Olavarría vive un nuevo caso de violencia de género

Un nuevo femicidio ocurrió en la ciudad de Olavarría. Ayer,una mujer fue asesinada por su ex pareja frente a su hija y el hijo de ambos, víctimas de la misma violencia que los deja huérfanos. Tamara Bravo, como se llamaba, había realizado varias denuncias y el asesino contaba con una orden de restricción. No se podía acercar a ella.

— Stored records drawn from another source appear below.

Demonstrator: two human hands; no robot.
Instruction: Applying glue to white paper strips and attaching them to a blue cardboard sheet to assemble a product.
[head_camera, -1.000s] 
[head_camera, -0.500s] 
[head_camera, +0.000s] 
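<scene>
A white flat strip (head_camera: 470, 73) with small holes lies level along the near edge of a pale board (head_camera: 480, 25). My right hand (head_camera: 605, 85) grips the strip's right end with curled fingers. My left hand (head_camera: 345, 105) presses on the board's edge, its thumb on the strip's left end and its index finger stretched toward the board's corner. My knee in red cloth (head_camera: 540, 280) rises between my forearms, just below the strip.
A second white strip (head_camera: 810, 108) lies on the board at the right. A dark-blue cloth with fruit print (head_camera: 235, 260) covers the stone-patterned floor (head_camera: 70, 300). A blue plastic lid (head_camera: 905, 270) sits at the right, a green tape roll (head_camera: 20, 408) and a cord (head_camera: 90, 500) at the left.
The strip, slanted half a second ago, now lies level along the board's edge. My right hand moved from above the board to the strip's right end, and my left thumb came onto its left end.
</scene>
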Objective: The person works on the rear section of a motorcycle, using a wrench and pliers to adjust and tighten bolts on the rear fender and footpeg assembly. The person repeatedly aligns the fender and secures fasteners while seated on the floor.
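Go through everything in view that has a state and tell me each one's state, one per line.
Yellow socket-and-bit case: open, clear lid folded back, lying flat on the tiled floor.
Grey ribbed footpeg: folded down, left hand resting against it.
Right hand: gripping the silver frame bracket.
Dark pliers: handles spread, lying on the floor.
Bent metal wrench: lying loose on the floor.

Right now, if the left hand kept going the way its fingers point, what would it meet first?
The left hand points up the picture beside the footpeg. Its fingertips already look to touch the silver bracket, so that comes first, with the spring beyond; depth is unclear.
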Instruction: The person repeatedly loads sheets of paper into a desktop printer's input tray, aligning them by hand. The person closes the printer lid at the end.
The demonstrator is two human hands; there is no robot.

Desde 2002, se cuentan 7 mujeres asesinadas por sus parejas o ex parejas en Olavarría:

Karina Mairiani (13/10/2002); Olga Beatriz Yapour (05/03/2004); Dana Pecci (19/11/2007); Valeria Soledad Cazola (12/06/2008); María Aurora Rodríguez (05/03/2011); Nelly Luciana Garisoain Videla viuda de Patané (17/01/2012); Tamara Bravo (10/12/2012).

Además, en 2010 fue asesinada Mairel Mora. Una dominicana de 30 años que hacía 15 días que había llegado a la ciudad. Se encontraba en situación de prostitución. Fue asesinada a golpes y luego prendida fuego en una construcción. También  el caso impune emblemático de la localidad,  el asesinato de Mara (Esteban Navarro), es resultado de la violencia machista que margina y abusa. Y  la desaparición y asesinato de Andrea Trinchero, quien también ejercía la prostitución. Doblemente víctimas de la desigualdad social y del machismo, no es casual su condición de género.

A todo esto, desde el Programa Permanente de Estudios de la Mujer, de UNICEN se hace hincapié en se debe tener conciencia de lo que significa la violencia de género y se impulsan las denuncias a los fines de evitar situaciones extremas.

En Olavarría existe y se difunde un circuito de atención a la víctima de violencia familiar y de género que funciona correctamente y, sin embargo, no es suficiente.  En el código penal el femicidio será un agravante en una pena por homicidio y cada vez más estamos entendiendo que no basta con que existan “políticas para las mujeres”; sino que la perspectiva de género tiene que ser una política institucional. Sin embargo, ayer hubo una nueva muerte por violencia machista.

Porque a  las mujeres sí nos matan sistemáticamente por ser mujeres. Más de 200 femicidios por año dan cuenta de ello. Sí nos salen a matar y también nos matan en casa; porque las prostitutas, las madres, las esposas, las novias, las ex tenemos algo en común: somos propiedad de alguien más; alguien más cree que tiene derecho sobre nuestros cuerpos, nuestras vidas y nuestras muertes.

Cómo hacemos visible esta forma de violencia es muy importante. Desde las coberturas mediáticas, generalmente, se construye la noticia desde lo negativo, focalizando en la brutalidad de un caso particular, sin dar cuenta de la violencia como un problema estructural. Esto genera miedo e inseguridad a las mujeres que están pasando por la misma situación. Las coberturas tienen que correr el enfoque y abordar esta forma de violencia desde el marco de los derechos humanos. Buscando proteger a la víctima. Es importante que en las noticias se mencionen situaciones positivas en que las mujeres hayan podido salir del círculo de violencia y se de información sobre los lugares a los que se pueden concurrir.

Los derechos conquistados hasta ahora deben ser la base sobre la cual sigamos construyendo y exigiendo. El cambio está en acompañar a una mujer cuando es víctima de  violencia, brindarle apoyo y escucharla, ayudarla a valorarse; en denunciar situaciones de violencia cuando las vemos, porque la violencia doméstica es un problema público y social; en informarnos  y difundir los lugares a donde podemos acercarnos para pedir ayuda; en exigir a las instituciones equidad de género en todas las políticas; en educar ciudadanos y ciudadanas libres de prejuicios sexistas; en exigir justicia y el cumplimiento de las leyes ante cada vulneración de nuestros derechos.

Hasta que logremos que no haya ni una persona más víctima de la violencia machista.